The question then arises, where did Oloyede get his basis for accusing the Anambra candidates of mass cheating, and what happened to that issue till date? Nothing! It is a lack of accountability and responsibility as this that makes Oloyede and others persist in working so aggressively against Igbo interests. Those who are sympathetic to him because of his recent forced tears of penitence had better smelled the coffee!
The above excerpts prove that Oloyede’s ‘human error’ or ‘technical glitch’ is only an afterthought laced with tears to curry undeserved sympathy and stave attention away from the critical issues. Lagos is only a collateral damage in these theatrics of the absurd. Lagos was unfortunate to have been caught in the web of what is a well-choreographed agenda against Ndigbo. Even at that, a good number of the candidates in Lagos would still end up being Igbo.

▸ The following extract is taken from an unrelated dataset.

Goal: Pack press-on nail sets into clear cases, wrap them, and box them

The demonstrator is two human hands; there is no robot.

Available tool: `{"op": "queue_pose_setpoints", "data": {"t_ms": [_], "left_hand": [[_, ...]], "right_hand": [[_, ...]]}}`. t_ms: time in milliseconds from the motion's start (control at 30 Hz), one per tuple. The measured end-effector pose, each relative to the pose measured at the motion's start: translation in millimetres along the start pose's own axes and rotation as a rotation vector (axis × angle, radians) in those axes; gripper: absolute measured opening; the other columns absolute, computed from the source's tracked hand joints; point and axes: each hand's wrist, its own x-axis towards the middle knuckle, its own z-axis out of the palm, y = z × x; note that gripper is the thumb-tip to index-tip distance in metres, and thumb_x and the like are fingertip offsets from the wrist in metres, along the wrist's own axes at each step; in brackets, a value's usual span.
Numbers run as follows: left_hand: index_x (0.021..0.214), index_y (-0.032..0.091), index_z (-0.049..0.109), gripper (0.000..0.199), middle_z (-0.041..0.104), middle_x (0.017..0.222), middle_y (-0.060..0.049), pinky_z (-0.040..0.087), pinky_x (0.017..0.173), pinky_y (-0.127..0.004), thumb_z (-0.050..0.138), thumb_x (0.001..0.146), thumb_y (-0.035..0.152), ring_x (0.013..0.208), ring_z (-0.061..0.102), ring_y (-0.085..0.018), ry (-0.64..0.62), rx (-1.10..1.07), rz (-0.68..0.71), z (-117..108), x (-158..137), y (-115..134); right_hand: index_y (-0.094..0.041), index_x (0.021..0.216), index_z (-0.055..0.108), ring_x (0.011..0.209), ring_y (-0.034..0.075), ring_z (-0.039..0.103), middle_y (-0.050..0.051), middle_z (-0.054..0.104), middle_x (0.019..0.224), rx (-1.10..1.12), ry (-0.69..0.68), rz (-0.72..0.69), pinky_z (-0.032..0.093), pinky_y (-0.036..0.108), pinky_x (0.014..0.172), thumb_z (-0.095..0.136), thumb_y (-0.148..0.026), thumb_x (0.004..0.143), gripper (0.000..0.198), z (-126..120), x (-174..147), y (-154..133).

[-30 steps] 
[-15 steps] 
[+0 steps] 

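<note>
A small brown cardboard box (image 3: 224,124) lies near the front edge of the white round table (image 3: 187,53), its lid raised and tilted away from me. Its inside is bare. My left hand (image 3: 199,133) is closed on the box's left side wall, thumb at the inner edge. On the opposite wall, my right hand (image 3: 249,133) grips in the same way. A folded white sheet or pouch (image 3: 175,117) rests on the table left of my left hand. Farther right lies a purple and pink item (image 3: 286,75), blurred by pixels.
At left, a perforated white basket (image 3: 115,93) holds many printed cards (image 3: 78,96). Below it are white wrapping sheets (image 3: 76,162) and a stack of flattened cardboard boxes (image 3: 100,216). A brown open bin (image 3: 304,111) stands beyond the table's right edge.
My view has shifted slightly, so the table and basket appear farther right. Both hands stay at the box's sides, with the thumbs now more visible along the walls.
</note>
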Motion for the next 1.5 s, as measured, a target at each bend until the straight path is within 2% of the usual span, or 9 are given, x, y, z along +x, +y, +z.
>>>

If Oloyede was sincere, he would not have waited for threats of protests and class action against him and JAMB before succumbing to a review of the 2025 UTME process. Seeing that there was an unusual “mass failure” in a region that used to produce the best and, sometimes, the highest number of successes in its exams, Oloyede and his team, if they were as competent as one would expect leaders of such an institution to be, should have known that something was definitely wrong somewhere, and a self-examination and review of the entire process would have been ordered without being goaded by external forces.
Rather than show humility and empathy, Oloyede and his JAMB were busy grandstanding and attributing the mass failures, especially as it affected the southeast, to “the trend in recent years.” One only just hopes that this ugly trend perpetrated against candidates from the southeast region does not continue. An institution like JAMB created to serve national interest must not be allowed to be reduced to an instrument to perpetrate and perpetuate ethnic and religious agendas against an already disadvantaged but resilient people of southeast Nigeria!